REQUIREMENT
The line holding "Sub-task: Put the" is the last one to output; start at the first line of the data, keep every line in between exactly, and leave out pictures.

DATA EXTRACT
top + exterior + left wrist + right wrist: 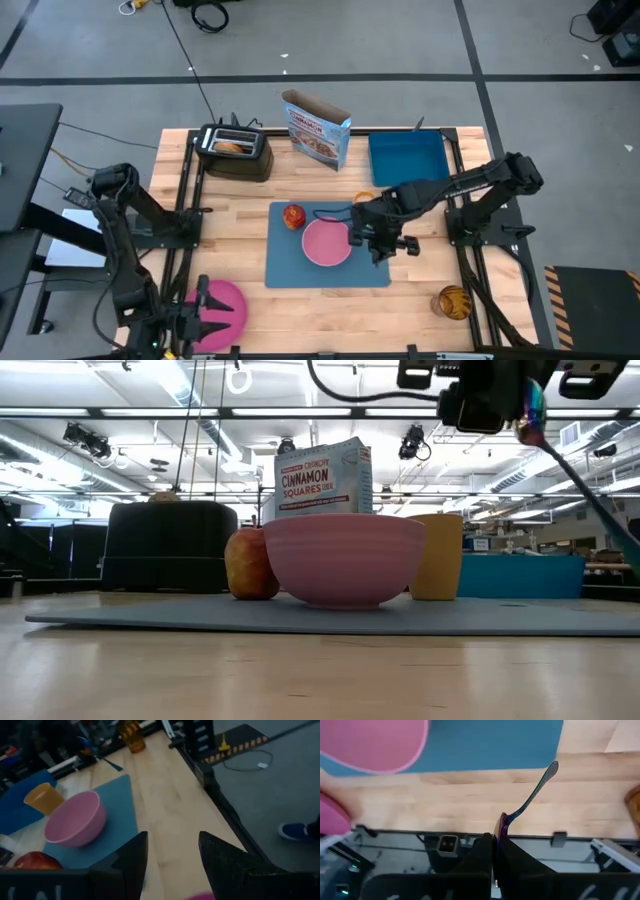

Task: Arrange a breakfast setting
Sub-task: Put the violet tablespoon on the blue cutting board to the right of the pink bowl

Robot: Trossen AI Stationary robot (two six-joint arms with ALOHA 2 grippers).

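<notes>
Right claw [385, 243]: I see it clenched on the blue-purple-handled metal spoon [532, 795], at 3 o'clock of the small pink bowl [326, 243].
Left claw [172, 855]: released, above the tabletop [240, 215] edge.

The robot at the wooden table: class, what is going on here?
The right gripper holds a blue-purple-handled spoon above the blue rectangular placemat, beside the small pink bowl. A red-orange apple sits on the mat and a small tan cup stands just behind it. The left gripper waits open over the table's near edge, by the flat pink plate.
</notes>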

ANSWER SECTION
top + exterior + left wrist + right wrist: 

Task: Arrange a breakfast setting
Sub-task: Put the violet tablespoon on the blue cutting board to the right of the pink bowl

There is nothing further to the answer.